## [About this exercise]
Search the entries for the word "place". Copy every line where it turns up.

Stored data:
═══

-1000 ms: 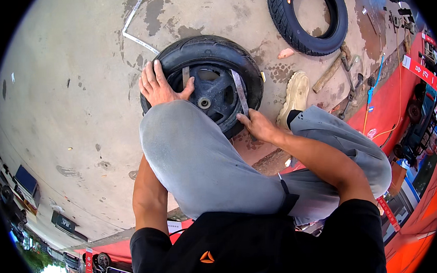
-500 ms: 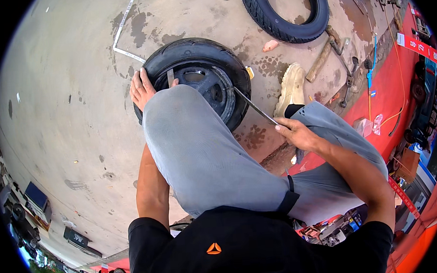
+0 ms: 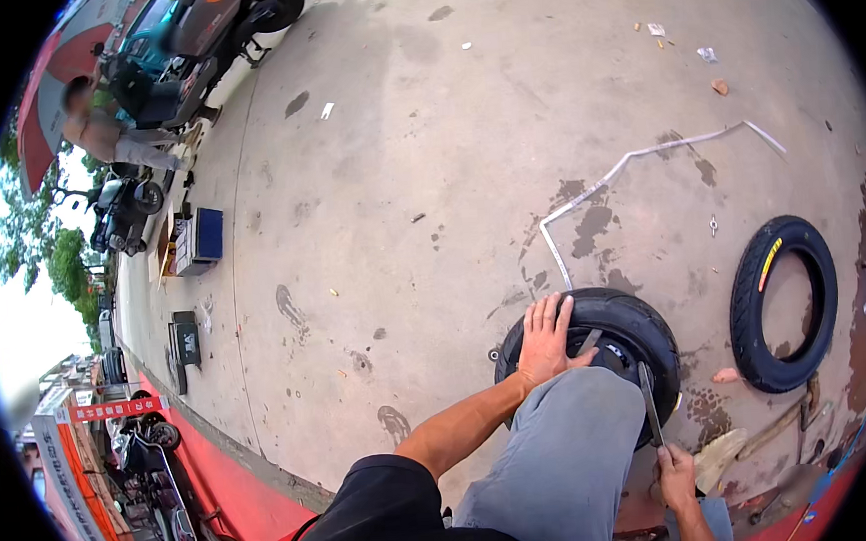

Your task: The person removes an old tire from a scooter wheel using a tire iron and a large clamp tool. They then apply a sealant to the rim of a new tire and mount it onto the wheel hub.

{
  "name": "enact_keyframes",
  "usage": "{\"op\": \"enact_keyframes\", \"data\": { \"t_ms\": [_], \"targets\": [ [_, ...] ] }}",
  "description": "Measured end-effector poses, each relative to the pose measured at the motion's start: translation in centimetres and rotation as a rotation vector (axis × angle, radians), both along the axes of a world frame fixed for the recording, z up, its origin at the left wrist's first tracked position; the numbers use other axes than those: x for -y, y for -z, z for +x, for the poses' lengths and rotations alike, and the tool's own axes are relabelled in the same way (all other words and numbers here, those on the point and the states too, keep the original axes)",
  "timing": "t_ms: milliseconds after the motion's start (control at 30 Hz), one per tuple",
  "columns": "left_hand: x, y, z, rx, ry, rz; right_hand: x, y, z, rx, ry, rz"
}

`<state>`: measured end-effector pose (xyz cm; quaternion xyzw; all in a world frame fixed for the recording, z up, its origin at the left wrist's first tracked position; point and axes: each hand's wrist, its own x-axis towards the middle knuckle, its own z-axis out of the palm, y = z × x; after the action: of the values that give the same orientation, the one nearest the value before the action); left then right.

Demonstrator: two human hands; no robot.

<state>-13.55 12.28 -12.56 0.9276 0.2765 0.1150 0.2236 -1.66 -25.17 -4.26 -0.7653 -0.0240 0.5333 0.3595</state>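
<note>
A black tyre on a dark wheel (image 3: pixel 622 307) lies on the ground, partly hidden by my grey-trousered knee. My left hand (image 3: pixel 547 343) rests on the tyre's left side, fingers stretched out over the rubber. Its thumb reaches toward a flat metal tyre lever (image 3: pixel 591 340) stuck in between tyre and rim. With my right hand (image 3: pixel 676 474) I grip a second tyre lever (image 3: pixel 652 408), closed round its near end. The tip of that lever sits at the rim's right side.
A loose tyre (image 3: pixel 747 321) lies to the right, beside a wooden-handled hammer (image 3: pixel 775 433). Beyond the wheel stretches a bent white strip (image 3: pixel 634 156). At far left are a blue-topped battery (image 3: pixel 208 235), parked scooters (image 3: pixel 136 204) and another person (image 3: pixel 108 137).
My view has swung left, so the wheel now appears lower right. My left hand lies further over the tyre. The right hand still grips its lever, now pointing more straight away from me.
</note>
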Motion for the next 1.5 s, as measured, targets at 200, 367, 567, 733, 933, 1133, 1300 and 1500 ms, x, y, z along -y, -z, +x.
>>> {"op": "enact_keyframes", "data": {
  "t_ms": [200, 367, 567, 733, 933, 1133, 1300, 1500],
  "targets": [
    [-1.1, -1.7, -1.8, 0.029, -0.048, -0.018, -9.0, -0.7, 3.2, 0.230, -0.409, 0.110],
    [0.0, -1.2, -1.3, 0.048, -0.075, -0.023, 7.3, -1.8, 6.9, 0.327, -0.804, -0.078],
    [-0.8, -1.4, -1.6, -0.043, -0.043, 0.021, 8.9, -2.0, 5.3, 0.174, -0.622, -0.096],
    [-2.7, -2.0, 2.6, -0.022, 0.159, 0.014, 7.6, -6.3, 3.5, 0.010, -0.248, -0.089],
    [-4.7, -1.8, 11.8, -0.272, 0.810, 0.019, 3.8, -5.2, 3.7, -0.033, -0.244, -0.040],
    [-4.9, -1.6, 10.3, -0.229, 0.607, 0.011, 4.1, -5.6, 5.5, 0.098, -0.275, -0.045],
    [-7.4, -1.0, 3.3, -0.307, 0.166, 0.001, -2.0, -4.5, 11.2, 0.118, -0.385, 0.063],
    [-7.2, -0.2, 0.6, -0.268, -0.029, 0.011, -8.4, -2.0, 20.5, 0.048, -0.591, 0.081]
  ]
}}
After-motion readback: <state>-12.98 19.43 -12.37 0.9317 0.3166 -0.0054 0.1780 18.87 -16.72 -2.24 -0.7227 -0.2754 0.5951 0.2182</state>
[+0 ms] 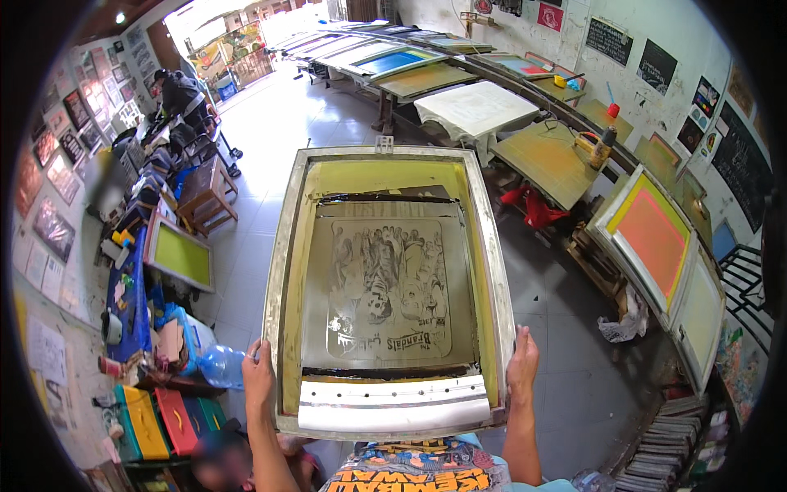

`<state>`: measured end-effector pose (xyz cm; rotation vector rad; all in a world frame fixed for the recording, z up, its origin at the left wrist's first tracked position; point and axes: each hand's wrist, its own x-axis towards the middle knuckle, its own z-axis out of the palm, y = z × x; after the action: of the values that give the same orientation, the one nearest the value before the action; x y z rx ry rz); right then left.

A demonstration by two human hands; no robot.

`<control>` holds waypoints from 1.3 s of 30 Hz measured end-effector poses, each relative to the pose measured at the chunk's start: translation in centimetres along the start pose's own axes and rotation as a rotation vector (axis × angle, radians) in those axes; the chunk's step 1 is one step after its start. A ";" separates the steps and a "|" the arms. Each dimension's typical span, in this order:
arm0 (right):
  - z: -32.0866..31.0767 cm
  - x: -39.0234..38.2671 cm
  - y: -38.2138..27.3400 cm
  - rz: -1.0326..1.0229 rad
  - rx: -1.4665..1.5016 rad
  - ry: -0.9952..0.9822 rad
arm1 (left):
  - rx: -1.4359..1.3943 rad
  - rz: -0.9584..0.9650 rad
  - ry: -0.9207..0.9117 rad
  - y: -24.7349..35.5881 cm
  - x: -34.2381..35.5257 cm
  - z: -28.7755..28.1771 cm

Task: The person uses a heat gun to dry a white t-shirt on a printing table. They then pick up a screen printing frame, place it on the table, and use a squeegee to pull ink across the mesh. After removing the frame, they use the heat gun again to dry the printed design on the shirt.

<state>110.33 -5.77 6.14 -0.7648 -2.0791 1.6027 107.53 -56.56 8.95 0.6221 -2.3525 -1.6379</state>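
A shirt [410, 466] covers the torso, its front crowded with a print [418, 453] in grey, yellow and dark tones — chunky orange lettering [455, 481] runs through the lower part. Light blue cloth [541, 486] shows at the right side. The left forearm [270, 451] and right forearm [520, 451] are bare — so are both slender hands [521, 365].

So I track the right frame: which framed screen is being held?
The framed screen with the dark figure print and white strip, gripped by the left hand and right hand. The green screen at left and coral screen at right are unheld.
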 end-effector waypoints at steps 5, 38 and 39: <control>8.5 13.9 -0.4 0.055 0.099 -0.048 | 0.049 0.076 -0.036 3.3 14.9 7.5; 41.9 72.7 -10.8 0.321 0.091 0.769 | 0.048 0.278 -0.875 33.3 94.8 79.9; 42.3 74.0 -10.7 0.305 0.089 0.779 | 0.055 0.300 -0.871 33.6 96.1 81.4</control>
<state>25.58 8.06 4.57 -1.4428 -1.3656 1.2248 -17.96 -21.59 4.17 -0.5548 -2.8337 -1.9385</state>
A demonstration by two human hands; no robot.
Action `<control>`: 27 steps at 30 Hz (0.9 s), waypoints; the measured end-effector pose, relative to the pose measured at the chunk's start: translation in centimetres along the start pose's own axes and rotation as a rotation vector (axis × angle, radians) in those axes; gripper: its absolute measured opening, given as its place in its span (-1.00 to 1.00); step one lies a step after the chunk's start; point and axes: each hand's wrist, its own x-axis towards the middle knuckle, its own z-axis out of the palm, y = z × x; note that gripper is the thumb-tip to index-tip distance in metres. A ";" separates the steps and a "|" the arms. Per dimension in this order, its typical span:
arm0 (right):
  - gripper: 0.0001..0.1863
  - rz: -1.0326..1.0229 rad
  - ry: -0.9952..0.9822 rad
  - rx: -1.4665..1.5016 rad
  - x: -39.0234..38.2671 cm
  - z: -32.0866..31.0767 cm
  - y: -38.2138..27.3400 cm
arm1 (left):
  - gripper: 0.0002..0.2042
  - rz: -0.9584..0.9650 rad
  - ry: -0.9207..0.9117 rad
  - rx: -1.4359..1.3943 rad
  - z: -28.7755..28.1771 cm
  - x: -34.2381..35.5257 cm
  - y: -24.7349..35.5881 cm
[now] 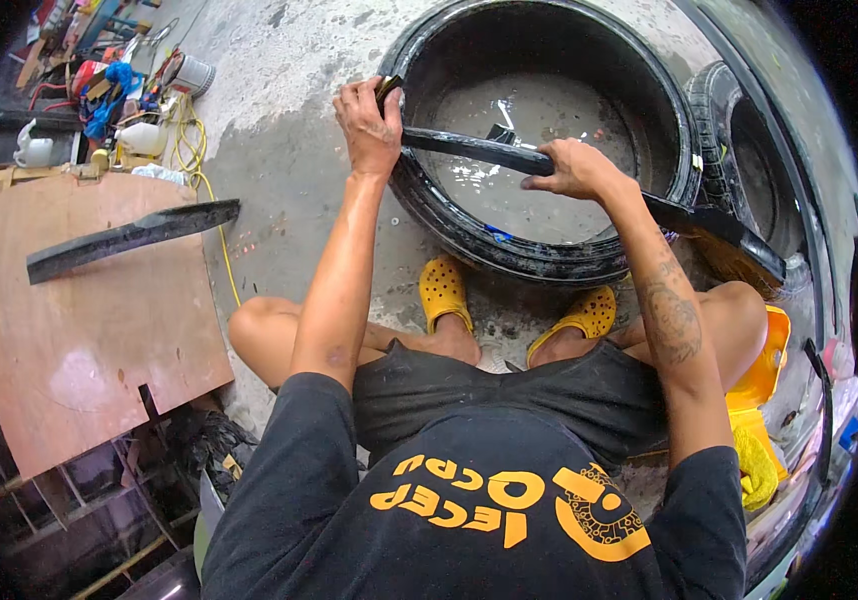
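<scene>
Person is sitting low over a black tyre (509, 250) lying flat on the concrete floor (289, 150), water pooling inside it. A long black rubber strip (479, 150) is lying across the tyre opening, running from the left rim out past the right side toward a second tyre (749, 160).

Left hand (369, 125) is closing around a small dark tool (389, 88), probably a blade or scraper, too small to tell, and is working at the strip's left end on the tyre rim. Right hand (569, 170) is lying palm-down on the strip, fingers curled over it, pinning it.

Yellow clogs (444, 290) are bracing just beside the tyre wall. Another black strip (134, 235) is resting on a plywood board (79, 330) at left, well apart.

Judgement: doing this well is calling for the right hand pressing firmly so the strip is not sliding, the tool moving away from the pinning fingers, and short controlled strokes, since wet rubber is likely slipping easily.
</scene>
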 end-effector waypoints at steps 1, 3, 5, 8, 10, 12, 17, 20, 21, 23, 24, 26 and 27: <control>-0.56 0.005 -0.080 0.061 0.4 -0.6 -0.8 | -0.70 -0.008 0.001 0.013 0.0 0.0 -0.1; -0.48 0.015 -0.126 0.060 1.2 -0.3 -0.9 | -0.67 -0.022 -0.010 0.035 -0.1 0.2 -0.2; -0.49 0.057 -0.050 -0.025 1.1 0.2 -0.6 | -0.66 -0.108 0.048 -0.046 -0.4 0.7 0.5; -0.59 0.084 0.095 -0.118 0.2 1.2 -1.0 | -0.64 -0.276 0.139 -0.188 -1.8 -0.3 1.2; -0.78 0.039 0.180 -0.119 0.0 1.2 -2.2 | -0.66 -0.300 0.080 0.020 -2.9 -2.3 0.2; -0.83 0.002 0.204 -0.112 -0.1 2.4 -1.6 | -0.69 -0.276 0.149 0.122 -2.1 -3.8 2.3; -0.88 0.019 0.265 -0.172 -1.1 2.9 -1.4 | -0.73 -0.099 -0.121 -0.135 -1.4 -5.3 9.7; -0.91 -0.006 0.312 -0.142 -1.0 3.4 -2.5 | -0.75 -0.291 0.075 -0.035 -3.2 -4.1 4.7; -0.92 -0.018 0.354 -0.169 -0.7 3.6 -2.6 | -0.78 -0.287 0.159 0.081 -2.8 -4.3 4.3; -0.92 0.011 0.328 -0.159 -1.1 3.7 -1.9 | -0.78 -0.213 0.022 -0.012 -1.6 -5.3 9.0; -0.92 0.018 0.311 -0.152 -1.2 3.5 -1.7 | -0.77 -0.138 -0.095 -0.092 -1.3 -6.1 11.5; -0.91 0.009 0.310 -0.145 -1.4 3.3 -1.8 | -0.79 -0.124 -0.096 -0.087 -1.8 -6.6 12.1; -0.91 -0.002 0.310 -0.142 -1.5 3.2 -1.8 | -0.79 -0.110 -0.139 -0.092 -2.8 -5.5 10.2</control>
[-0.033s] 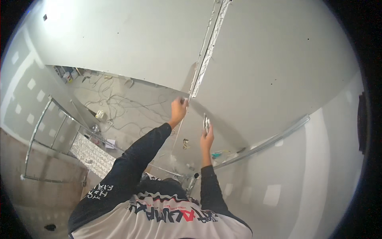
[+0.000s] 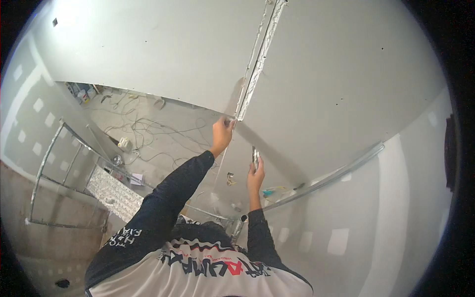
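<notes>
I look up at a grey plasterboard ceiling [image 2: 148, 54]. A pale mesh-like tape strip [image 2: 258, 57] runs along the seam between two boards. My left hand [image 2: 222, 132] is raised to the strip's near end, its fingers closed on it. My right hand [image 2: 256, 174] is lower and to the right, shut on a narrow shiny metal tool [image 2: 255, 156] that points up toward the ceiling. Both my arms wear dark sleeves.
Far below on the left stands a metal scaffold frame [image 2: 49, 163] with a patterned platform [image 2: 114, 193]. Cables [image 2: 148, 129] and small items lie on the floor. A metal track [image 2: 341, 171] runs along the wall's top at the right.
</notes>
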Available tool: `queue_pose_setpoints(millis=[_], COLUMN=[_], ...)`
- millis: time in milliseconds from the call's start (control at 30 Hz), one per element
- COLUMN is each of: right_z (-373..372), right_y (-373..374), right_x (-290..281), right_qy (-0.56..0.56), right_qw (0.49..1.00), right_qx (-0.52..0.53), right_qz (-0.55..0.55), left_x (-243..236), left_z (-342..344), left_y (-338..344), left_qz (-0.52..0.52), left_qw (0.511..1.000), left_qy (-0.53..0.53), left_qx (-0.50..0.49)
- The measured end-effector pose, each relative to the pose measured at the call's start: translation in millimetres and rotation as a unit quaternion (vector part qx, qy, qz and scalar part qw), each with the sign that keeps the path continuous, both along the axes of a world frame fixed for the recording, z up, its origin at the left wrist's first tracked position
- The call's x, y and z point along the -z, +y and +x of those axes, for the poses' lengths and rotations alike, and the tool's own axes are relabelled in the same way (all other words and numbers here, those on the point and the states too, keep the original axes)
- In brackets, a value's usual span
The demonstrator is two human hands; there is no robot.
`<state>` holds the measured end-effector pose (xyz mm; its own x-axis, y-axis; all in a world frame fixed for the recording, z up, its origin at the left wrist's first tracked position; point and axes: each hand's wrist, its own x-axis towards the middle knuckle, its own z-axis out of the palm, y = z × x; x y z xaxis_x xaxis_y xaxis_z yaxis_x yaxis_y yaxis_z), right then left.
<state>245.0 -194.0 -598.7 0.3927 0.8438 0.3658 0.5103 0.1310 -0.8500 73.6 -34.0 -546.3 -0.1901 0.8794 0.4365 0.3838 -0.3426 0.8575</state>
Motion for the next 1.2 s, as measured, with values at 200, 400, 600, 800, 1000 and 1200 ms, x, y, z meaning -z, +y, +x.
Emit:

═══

## [Solution to the exercise]
Task: The person uses a heat gun to dry a white t-shirt on a printing table. They then pick up a screen printing frame, place it on the table, and use a squeegee to pull ink across the mesh. After removing the frame, they use the heat gun again to dry the printed design on the shirt.
Action `<control>`: 27 steps at 30 Hz (0.9 s), waypoints; the measured end-effector pose, relative to the pose measured at the chunk's start: translation in centimetres along the start pose's own axes and rotation as a rotation vector (axis × angle, radians) in those axes; gripper: its absolute measured opening, given as its place in its span (-1.00 to 1.00); step one lies a step after the chunk's start; point and axes: each hand's wrist, its own x-axis towards the middle knuckle, its own z-axis out of the palm, y = z × x; note that gripper is the thumb-tip to index-tip distance in metres. A ";" separates the steps and a "|" the arms. Per dimension in this order, its typical span:

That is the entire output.